Aku sok cuek. Tapi aku penasaran. Serius nggak si Subandi ini dengan ceritanya itu.
"Manis. Cantik. Ayu. Bodynya ramping banget. Lembut banget orangnya. Dia nggak bisa marah," sebut Subandi merinci fisik teman ceweknya itu.
"Ya udah. Buat kamu aja cewek itu," kataku masih dengan gaya cuek.
"Hmm. Mas Bro ini, ngajarin aku yang nggak bener. Terus, orang rumah aku gimana dong Mas Bro. Bisa perang dunia ke tujuh nanti Mas Bro," sebut Subandi lagi.
"Halah. Jadi apa maksudnya cerita sama aku. Aku tuh, suka cewek yang tajir. Dia tajir nggak. Kalau tajir, aku mau lho?" kataku menyebutkan syarat cewek yang bisa dekat dengan aku.
"Wow. Sejak kapan Mas Bro ini jadi matre." celetuk Subandi, nyinyir sama aku.

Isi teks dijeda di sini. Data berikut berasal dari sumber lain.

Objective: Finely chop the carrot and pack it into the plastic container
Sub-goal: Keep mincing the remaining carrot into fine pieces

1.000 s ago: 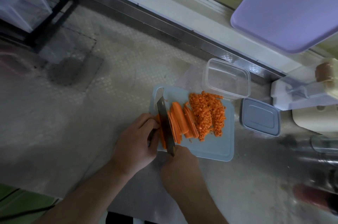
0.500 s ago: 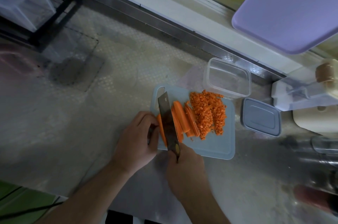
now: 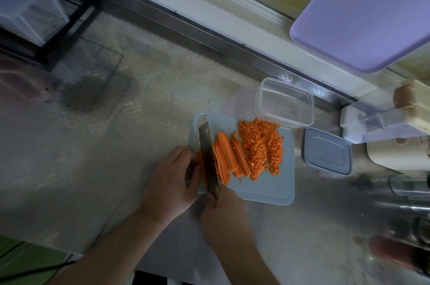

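Right hand (image 3: 223, 212): grip wrapped round the knife (image 3: 208, 156) handle. Left hand (image 3: 171, 180): fingers curled, pinning carrot (image 3: 224, 156) strips on the cutting board (image 3: 267, 187); best keep fingertips tucked, slices thin. Diced pile (image 3: 261, 145) beyond. Plastic container (image 3: 283, 103) empty at the board's far edge.

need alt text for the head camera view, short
Seen from above, a right hand holds a knife slicing carrot strips on a pale blue cutting board, while the left hand steadies the carrot. Diced carrot is piled beside them; an empty clear container and its grey lid wait nearby.
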Motion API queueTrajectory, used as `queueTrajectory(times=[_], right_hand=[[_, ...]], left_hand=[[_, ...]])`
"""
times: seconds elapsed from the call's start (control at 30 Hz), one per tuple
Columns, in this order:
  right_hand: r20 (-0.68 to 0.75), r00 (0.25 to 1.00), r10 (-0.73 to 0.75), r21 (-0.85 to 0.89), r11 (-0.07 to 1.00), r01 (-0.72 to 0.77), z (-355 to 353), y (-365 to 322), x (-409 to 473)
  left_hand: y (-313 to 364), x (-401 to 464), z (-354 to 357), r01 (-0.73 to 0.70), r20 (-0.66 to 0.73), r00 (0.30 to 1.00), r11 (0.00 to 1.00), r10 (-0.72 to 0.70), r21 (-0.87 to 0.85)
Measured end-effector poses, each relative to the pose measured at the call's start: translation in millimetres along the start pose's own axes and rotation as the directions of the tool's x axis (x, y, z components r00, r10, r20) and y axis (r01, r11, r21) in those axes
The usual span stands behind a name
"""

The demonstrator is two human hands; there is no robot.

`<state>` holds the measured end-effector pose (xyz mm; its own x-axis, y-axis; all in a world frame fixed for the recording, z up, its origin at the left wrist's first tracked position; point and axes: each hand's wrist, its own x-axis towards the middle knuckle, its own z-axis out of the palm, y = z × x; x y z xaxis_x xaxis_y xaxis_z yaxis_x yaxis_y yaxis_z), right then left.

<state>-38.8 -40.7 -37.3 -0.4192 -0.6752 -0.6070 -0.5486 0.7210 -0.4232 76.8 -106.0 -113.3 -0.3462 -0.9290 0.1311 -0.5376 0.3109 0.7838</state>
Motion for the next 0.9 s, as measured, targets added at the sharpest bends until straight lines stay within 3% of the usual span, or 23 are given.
queueTrajectory(times=[0.2,0.63,0.9], right_hand=[[-0.094,0.995,-0.044,0.045,0.998,0.048,-5,10,-2],[-0.008,1.000,-0.004,-0.027,1.000,0.004,-4,5,-5],[0.085,0.987,0.134,-0.049,0.990,-0.131,3,-5,3]], left_hand=[[0,1,1,0.028,-0.004,1.000,0.999,-0.028,-0.016],[-3,1,3,0.061,-0.038,0.997,0.994,-0.065,-0.087],[-3,0,3,0.076,-0.030,0.997,0.996,-0.077,-0.041]])
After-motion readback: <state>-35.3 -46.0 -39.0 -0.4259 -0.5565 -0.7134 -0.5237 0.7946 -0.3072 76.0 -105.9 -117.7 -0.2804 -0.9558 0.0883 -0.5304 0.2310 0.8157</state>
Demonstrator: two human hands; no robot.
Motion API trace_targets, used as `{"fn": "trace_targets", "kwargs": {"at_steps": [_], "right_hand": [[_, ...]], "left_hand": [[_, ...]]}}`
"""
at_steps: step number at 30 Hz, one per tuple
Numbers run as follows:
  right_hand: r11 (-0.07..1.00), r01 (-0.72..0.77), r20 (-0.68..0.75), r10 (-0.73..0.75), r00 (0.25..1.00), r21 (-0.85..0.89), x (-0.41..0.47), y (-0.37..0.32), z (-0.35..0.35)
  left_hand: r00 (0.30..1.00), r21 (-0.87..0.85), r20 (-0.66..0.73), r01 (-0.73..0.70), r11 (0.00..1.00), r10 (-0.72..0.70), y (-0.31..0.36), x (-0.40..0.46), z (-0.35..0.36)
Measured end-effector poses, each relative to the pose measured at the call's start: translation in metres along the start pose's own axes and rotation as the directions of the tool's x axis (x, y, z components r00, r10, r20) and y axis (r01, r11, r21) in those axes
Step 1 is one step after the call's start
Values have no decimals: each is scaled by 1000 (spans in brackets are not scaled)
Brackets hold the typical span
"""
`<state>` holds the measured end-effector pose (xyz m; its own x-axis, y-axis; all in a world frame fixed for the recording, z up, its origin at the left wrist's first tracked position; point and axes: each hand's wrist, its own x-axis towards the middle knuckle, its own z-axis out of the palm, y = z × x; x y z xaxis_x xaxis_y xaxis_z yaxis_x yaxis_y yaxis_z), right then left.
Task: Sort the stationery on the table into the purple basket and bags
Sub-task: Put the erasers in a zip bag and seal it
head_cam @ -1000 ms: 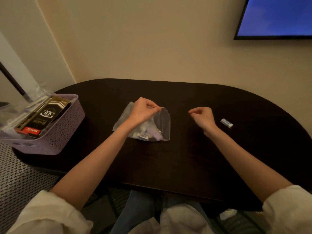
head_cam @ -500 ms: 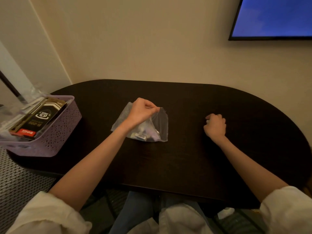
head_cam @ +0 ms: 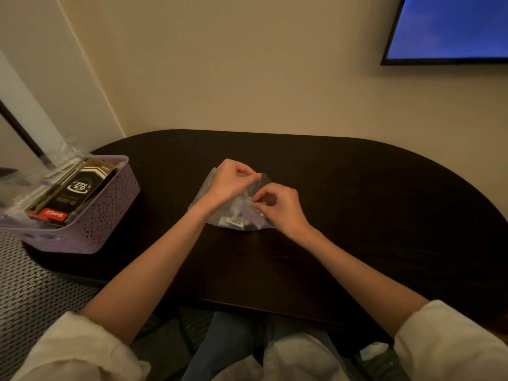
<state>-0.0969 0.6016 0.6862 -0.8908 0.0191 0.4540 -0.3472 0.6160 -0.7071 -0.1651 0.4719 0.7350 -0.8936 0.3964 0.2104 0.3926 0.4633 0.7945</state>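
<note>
A clear plastic bag (head_cam: 204,200) with several small stationery pieces in it lies in the middle of the dark table (head_cam: 371,215). My left hand (head_cam: 228,181) pinches the bag's upper edge and holds it up. My right hand (head_cam: 283,207) is right beside it at the bag's mouth, its fingertips pinched together on a small white item that is mostly hidden. The purple basket (head_cam: 110,215) stands at the table's left end, holding a black pen box (head_cam: 79,188) and clear packets.
A wall-mounted screen (head_cam: 450,26) hangs at the upper right. The table's rounded edge runs close to the wall behind it. A woven chair seat (head_cam: 33,292) shows under the basket at the lower left.
My right hand closed over the small white item lying on the right of the table, then moved left to the bag's mouth. That item no longer lies on the table. My left hand kept its hold.
</note>
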Motion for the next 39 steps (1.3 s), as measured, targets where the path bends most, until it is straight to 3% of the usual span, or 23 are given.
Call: {"fn": "trace_targets", "kwargs": {"at_steps": [4, 8, 12, 14, 18, 24, 33, 39], "right_hand": [[997, 68, -41, -66, 997, 47, -6, 4, 6], [995, 60, -163, -72, 984, -81, -20, 11, 2], [985, -67, 37, 74, 997, -158, -30, 21, 1], [974, -137, 46, 148, 988, -180, -32, 24, 7], [959, -284, 25, 284, 959, -8, -24, 26, 13], [913, -377, 61, 372, 926, 159, 10, 6, 6], [944, -174, -80, 204, 976, 281, 86, -39, 8], [907, -144, 20, 148, 989, 395, 110, -66, 20]], "left_hand": [[999, -9, -44, 5, 1000, -5, -3, -2, -4], [994, -10, -95, 47, 999, -48, -7, -1, -6], [988, -6, -144, 61, 998, -61, -11, 0, -8], [984, -24, -161, 75, 997, -77, -12, -1, -10], [975, -30, -205, 76, 997, -81, -13, -5, -15], [941, -25, -327, 83, 996, -86, -14, -9, -38], [834, -356, -469, 123, 926, -291, -1, -18, -95], [810, -495, -429, 160, 854, -401, 0, -30, -112]]}}
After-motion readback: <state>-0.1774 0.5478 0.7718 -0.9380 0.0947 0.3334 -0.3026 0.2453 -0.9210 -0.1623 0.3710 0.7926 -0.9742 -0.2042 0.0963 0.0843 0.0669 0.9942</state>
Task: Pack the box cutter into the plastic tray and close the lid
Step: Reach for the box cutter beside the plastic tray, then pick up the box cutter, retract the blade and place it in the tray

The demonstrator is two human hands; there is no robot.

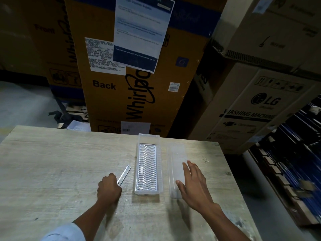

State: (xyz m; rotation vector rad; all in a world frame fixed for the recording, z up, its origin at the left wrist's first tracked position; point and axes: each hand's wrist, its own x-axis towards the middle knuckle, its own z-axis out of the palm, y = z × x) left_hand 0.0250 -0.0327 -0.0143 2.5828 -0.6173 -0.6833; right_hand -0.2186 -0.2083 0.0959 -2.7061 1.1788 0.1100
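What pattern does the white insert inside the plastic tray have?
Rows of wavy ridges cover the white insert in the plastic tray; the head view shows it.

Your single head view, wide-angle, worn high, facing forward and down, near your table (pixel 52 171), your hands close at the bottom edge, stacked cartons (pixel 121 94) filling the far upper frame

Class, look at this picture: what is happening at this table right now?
A person is packing a box cutter. The left hand grips its near end on the wooden table, just left of the open plastic tray, which holds only a wavy white insert. The right hand rests open on the clear lid lying to the tray's right. Nothing is packed yet.
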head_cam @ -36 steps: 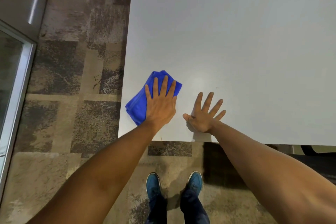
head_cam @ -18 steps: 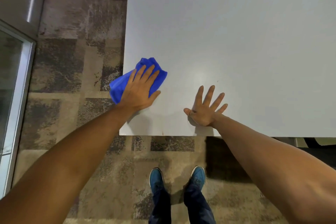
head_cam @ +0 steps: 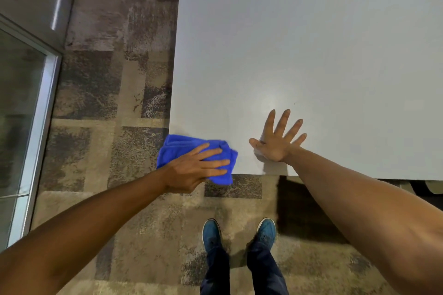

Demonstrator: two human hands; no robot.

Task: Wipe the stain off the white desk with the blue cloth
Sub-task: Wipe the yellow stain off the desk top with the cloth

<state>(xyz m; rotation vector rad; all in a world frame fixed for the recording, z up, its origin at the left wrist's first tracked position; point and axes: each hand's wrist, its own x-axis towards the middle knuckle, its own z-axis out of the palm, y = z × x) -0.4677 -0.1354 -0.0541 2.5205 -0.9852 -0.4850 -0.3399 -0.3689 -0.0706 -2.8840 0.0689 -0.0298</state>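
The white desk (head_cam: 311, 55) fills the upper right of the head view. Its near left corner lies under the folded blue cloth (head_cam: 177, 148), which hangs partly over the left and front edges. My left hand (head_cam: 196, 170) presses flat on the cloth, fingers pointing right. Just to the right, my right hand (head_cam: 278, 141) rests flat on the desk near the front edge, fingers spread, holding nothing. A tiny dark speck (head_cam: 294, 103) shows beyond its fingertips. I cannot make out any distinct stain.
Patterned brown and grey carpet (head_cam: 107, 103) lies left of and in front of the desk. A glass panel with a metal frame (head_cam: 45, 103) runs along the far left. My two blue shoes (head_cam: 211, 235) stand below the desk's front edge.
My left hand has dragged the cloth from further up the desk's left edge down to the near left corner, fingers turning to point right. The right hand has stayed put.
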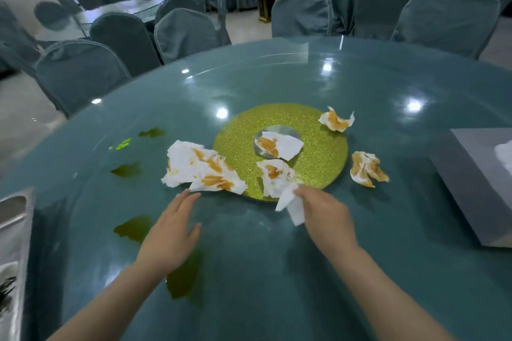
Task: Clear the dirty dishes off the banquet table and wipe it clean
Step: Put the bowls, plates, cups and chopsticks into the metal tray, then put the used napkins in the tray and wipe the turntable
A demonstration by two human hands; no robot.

"Emang, cuma cewek yang boleh matre. Aku, lelaki normal. Pilih cewek yang tajir dong, biar hidup aku terjamin. Kan lumayan, punya bini tajir. Kerja nggak perlu jungkir balik," kataku penuh diplomasi.
"Oalah. Kalau cewek tajir, aku nggak punya kenalan," jawab Subandi nyerah.
Tapi, sekali lagi dia minta aku mempertimbangkan apa yang dia ceritakan soal cewek itu.
Bahkan, dia janji akan menemani menemui cewek itu, kalau aku bersedia meluangkan waktu sehari.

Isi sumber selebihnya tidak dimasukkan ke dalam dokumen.